### Required work
From the records below, transcribe only the lines running from the one with "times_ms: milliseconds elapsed" through the one with "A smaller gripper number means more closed". Keep both of those end lines.

### Working data

##########

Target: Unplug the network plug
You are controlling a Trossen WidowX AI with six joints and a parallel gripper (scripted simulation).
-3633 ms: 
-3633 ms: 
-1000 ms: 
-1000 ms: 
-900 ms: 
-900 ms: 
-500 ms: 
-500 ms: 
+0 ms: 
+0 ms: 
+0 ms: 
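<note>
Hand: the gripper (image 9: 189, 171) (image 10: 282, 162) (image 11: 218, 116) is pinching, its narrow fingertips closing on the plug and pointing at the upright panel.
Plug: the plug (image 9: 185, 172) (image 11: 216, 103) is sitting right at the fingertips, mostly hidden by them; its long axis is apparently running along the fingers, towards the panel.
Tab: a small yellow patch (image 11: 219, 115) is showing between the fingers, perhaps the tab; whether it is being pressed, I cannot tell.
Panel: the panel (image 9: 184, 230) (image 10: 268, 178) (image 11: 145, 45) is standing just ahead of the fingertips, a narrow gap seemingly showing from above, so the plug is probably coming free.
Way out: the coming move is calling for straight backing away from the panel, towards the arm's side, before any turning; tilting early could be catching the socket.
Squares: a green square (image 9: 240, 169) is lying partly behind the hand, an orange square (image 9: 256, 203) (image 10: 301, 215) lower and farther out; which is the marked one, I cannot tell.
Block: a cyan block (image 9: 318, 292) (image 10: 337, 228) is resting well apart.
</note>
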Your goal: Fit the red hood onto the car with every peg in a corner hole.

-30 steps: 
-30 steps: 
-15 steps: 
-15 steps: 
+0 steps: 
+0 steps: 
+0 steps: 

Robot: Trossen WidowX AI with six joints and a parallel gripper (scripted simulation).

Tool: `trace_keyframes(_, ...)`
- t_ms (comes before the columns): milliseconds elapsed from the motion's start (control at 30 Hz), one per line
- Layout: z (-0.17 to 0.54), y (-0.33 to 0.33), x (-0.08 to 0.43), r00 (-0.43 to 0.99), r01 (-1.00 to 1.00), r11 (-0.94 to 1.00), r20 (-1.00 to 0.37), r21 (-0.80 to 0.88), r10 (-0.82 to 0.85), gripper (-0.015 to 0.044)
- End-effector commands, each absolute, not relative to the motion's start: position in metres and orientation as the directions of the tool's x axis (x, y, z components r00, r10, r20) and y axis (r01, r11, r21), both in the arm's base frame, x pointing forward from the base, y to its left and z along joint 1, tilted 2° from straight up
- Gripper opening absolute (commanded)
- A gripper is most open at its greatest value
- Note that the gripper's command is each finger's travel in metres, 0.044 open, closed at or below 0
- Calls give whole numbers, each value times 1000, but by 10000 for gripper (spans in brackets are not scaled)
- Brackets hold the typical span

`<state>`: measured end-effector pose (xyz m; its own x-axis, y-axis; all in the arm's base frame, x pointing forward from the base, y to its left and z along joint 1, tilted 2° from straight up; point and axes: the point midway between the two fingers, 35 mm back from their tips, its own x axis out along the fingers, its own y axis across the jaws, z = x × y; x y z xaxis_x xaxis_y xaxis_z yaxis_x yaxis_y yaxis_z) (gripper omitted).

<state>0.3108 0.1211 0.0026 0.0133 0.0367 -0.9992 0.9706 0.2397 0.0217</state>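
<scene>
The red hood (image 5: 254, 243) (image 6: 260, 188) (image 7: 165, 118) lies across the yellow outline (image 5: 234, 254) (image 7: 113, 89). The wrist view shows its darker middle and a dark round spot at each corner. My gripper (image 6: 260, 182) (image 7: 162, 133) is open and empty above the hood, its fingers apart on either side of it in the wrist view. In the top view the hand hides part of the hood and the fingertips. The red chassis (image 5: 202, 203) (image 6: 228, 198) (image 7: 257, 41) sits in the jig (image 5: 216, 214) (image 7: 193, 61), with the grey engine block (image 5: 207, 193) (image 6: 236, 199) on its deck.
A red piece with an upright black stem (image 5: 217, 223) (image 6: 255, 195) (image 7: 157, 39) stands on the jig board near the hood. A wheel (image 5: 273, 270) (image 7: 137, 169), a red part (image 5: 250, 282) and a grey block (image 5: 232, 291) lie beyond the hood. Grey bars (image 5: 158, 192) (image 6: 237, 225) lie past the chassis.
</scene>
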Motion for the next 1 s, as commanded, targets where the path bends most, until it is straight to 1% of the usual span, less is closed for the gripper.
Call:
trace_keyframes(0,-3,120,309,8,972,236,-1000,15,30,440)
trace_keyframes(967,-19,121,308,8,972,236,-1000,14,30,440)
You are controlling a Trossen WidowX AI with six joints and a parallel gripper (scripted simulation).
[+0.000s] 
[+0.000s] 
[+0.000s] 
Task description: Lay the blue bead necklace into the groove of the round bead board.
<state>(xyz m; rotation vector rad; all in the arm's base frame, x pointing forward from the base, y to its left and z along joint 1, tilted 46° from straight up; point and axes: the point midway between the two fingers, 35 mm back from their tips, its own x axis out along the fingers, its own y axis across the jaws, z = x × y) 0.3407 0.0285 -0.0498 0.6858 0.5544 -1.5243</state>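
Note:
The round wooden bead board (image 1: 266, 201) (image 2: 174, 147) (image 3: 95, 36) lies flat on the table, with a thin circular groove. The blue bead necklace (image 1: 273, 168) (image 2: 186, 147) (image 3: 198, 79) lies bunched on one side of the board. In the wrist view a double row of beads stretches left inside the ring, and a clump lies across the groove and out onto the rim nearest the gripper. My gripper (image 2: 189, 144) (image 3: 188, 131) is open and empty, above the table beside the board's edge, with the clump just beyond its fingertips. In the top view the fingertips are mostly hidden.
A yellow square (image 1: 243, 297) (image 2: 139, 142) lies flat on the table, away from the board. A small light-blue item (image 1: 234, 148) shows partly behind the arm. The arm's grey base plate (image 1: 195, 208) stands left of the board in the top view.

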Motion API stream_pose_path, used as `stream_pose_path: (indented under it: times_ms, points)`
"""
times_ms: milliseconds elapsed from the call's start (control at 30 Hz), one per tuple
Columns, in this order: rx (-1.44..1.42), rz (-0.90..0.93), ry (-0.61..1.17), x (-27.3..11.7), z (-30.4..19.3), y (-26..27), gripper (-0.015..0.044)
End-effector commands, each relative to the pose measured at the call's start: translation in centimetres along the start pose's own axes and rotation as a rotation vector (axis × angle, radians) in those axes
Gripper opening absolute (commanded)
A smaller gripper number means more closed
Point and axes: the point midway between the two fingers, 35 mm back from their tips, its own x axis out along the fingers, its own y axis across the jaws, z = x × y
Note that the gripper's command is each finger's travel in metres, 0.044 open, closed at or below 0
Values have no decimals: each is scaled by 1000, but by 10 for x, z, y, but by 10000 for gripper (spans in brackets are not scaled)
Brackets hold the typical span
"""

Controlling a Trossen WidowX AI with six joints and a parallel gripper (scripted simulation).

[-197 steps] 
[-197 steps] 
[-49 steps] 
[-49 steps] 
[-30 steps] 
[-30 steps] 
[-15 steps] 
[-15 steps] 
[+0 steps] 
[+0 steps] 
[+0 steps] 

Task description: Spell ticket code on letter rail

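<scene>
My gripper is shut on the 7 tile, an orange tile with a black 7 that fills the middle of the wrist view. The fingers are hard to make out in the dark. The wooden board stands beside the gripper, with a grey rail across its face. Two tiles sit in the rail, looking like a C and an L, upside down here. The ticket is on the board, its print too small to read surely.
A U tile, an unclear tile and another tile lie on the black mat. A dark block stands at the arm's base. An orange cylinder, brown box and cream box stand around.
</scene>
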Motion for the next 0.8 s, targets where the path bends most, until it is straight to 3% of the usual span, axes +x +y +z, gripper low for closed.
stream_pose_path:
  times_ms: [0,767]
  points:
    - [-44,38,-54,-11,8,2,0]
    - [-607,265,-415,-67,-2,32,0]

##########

### Task response
times_ms: milliseconds elapsed from the call's start (control at 30 Hz), one per tuple
Columns, in this order: rx (-1.44..1.42), rz (-0.90..0.93), ry (-0.61..1.17), x (-27.3..11.7), z (-30.4..19.3), y (-26..27), gripper (-0.015..0.044)
End-effector commands, each relative to the pose measured at the call's start: translation in centimetres along the start pose's own axes and rotation as a rotation vector (axis × angle, radians) in those axes
Gripper opening absolute (commanded)
A smaller gripper number means more closed

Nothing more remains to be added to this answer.